**Exercise aim:**
Write out the listing exactly, dropping any picture it contains.

**Information supplied:**

------------------------------------------------------------------------

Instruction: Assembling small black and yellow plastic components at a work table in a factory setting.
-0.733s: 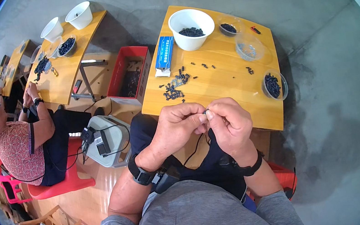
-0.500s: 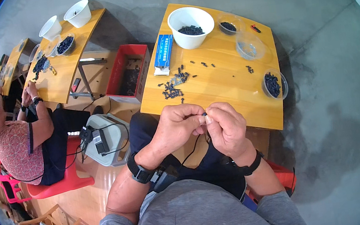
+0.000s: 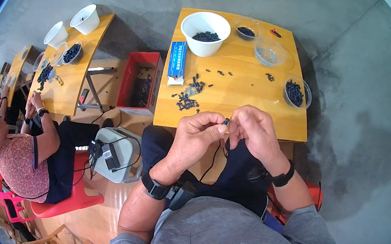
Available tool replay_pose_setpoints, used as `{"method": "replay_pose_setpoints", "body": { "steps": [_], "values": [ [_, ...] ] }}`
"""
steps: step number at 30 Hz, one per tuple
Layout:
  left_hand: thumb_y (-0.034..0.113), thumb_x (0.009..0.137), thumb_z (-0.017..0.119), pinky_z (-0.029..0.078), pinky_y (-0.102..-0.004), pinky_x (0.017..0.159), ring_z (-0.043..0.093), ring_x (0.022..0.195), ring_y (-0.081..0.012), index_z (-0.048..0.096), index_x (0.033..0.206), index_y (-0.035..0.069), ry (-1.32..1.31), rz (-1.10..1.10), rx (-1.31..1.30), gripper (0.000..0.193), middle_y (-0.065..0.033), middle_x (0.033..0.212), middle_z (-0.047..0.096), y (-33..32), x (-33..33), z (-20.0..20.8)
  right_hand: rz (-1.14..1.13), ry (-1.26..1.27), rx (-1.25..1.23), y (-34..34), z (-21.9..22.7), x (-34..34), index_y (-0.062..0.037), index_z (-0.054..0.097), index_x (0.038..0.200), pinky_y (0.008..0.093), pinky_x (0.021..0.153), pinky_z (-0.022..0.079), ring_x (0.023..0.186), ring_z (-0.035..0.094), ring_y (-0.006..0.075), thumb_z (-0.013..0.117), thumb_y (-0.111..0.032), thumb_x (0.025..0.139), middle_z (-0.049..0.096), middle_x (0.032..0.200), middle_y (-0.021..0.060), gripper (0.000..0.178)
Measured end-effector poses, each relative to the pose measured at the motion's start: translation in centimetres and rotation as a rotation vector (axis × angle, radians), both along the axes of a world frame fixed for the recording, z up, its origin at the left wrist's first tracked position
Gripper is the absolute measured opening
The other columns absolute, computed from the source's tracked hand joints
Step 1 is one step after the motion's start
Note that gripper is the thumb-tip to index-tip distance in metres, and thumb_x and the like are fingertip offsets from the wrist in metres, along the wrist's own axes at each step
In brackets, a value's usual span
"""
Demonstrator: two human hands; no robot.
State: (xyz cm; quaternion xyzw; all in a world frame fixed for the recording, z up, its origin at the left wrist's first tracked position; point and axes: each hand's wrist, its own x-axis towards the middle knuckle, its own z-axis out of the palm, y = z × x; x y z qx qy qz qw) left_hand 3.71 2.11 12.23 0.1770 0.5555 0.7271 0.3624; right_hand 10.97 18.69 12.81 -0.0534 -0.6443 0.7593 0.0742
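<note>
Above the near edge of the table, my left hand [image 3: 193, 141] pinches a small black plastic piece [image 3: 226, 121] between thumb and forefinger. My right hand [image 3: 258, 135] is just to its right, fingers curled together and slightly blurred; whatever they grip is hidden. Beyond my left hand lies a loose pile of small black pieces [image 3: 186, 101], with small clear parts among them. A clear round tub [image 3: 307, 94] of black pieces stands at the table's right edge. Farther back is a white bowl [image 3: 205, 48] partly filled with black pieces.
A blue box [image 3: 178, 59] lies beside the bowl. Two more clear tubs, one with clear parts [image 3: 268, 54], stand back right near a red-and-black tool [image 3: 276, 33]. A red carton [image 3: 134, 98] and grey stool [image 3: 115, 158] are left; a co-worker [image 3: 21, 161] sits beyond.
My right hand has pulled a little away from my left and turned, its fingers off the black piece. The black piece stays in my left fingertips and shows more clearly.
</note>
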Motion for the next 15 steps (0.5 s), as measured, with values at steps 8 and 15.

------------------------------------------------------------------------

**Task output:**
Instruction: Assembling small black and yellow plastic components at a work table in a factory setting.
-0.733s: 
-0.500s: 
+0.000s: 
Available tool replay_pose_setpoints, used as `{"method": "replay_pose_setpoints", "body": { "steps": [_], "values": [ [_, ...] ] }}`
"""
steps: step number at 30 Hz, one per tuple
Layout:
  left_hand: thumb_y (-0.034..0.113), thumb_x (0.009..0.137), thumb_z (-0.017..0.119), pinky_z (-0.029..0.078), pinky_y (-0.102..-0.004), pinky_x (0.017..0.159), ring_z (-0.043..0.093), ring_x (0.022..0.195), ring_y (-0.081..0.012), index_z (-0.048..0.096), index_x (0.033..0.206), index_y (-0.035..0.069), ry (-1.32..1.31), rz (-1.10..1.10), rx (-1.31..1.30), gripper (0.000..0.193), middle_y (-0.065..0.033), middle_x (0.033..0.212), middle_z (-0.047..0.096), y (-33..32), x (-33..33), z (-20.0..20.8)
  right_hand: rz (-1.14..1.13), ry (-1.26..1.27), rx (-1.25..1.23), y (-34..34), z (-21.9..22.7), x (-34..34), index_y (-0.062..0.037), index_z (-0.054..0.097), index_x (0.038..0.200), pinky_y (0.008..0.093), pinky_x (0.021..0.153), pinky_z (-0.022..0.079), ring_x (0.023..0.186), ring_z (-0.035..0.094), ring_y (-0.006..0.075), thumb_z (-0.013..0.117), thumb_y (-0.111..0.032), thumb_x (0.025..0.139), middle_z (-0.049..0.096), middle_x (0.032..0.200), middle_y (-0.021..0.060), gripper (0.000..0.178)
Measured end-effector poses, each relative to the pose measured at the motion's start: translation in centimetres and rotation as a rotation vector (axis × angle, radians), both along the axes of a world frame fixed for the recording, z up, its origin at the left wrist's first tracked position
Gripper is the absolute measured opening
The other columns absolute, computed from the source's tracked hand joints
Step 1 is one step after the motion's start
Note that gripper is the thumb-tip to index-tip distance in metres, and thumb_x and the like are fingertip offsets from the wrist in metres, along the wrist's own axes at each step
In brackets, a value's usual span
"""
Demonstrator: two human hands; no robot.
State: (xyz cm; quaternion xyzw; all in a world frame fixed for the recording, z up, its origin at the left wrist's first tracked position; point and axes: each hand's wrist, its own x-axis towards the middle knuckle, its own z-axis out of the palm, y = z × x; x y z qx qy qz qw) left_hand 3.71 2.11 12.23 0.1770 0.5555 0.7271 0.3624; right_hand 10.97 18.69 12.81 -0.0534 -0.6443 0.7593 0.0742
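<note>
Above the near edge of the table, my left hand [image 3: 193, 141] pinches a small black plastic piece [image 3: 226, 121] between thumb and forefinger. My right hand [image 3: 258, 135] is just to its right, fingers curled together and slightly blurred; whatever they grip is hidden. Beyond my left hand lies a loose pile of small black pieces [image 3: 186, 101], with small clear parts among them. A clear round tub [image 3: 307, 94] of black pieces stands at the table's right edge. Farther back is a white bowl [image 3: 205, 48] partly filled with black pieces.
A blue box [image 3: 178, 59] lies beside the bowl. Two more clear tubs, one with clear parts [image 3: 268, 54], stand back right near a red-and-black tool [image 3: 276, 33]. A red carton [image 3: 134, 98] and grey stool [image 3: 115, 158] are left; a co-worker [image 3: 21, 161] sits beyond.
My right hand has pulled a little away from my left and turned, its fingers off the black piece. The black piece stays in my left fingertips and shows more clearly.
</note>
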Motion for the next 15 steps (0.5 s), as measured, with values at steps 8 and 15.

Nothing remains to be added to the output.